<<<<
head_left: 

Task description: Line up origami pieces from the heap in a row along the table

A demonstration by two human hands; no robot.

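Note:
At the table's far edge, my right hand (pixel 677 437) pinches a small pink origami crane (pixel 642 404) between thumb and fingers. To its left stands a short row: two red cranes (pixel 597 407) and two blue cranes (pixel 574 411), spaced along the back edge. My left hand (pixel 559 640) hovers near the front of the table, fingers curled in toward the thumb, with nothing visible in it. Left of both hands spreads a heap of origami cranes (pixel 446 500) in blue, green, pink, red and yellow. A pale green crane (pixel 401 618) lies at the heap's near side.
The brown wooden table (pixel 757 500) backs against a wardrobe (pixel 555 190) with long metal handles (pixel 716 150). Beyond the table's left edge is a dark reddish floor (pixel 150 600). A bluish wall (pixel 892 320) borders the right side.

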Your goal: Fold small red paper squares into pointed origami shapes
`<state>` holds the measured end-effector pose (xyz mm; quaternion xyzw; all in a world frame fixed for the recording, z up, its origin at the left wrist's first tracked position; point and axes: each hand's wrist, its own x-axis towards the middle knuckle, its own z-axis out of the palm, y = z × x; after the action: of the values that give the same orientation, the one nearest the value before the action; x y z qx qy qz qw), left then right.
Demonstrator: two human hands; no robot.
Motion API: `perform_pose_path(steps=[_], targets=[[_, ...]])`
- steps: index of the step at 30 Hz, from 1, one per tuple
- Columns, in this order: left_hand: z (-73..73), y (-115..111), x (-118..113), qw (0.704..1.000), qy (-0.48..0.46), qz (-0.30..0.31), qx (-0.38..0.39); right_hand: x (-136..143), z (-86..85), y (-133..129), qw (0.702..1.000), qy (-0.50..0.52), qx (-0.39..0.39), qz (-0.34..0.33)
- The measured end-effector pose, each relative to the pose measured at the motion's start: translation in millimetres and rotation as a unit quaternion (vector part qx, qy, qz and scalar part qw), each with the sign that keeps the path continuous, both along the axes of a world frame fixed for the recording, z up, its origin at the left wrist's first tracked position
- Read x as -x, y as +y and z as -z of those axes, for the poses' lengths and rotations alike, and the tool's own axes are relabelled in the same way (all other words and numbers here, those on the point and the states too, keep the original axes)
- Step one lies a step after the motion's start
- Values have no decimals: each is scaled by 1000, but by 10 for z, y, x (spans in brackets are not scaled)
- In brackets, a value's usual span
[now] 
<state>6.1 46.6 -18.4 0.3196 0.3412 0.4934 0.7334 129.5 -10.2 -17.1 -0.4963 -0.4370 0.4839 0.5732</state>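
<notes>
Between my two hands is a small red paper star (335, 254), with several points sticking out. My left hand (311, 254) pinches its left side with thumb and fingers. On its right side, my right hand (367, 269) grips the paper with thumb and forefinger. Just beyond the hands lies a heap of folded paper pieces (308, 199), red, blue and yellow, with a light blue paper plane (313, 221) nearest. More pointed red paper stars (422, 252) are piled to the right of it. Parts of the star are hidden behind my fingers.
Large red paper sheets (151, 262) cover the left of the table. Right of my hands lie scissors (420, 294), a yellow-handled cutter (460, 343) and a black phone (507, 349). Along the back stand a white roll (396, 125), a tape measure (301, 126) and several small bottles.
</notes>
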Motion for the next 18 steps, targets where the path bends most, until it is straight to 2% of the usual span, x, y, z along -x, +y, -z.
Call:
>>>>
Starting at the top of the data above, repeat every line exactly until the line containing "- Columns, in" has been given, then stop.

head_left: 

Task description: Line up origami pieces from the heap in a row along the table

A demonstration by two human hands; no robot.

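Note:
At the table's far edge, my right hand (pixel 677 437) pinches a small pink origami crane (pixel 642 404) between thumb and fingers. To its left stands a short row: two red cranes (pixel 597 407) and two blue cranes (pixel 574 411), spaced along the back edge. My left hand (pixel 559 640) hovers near the front of the table, fingers curled in toward the thumb, with nothing visible in it. Left of both hands spreads a heap of origami cranes (pixel 446 500) in blue, green, pink, red and yellow. A pale green crane (pixel 401 618) lies at the heap's near side.
The brown wooden table (pixel 757 500) backs against a wardrobe (pixel 555 190) with long metal handles (pixel 716 150). Beyond the table's left edge is a dark reddish floor (pixel 150 600). A bluish wall (pixel 892 320) borders the right side.
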
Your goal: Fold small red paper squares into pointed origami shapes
`<state>` holds the measured end-effector pose (xyz mm; quaternion xyzw; all in a world frame fixed for the recording, z up, its origin at the left wrist's first tracked position; point and axes: each hand's wrist, its own x-axis towards the middle knuckle, its own z-axis out of the palm, y = z × x; after the action: of the values that give the same orientation, the one nearest the value before the action; x y z qx qy qz qw), left then right.
Demonstrator: two human hands; no robot.
Motion API: `perform_pose_path(steps=[_], targets=[[_, ...]])`
- steps: index of the step at 30 Hz, from 1, one per tuple
- Columns, in this order: left_hand: z (-73..73), y (-115..111), x (-118..113), qw (0.704..1.000), qy (-0.48..0.46), qz (-0.30..0.31), qx (-0.38..0.39); right_hand: x (-136..143), z (-86..85), y (-133..129), qw (0.702..1.000), qy (-0.50..0.52), qx (-0.39..0.39), qz (-0.34..0.33)

No further answer will be given.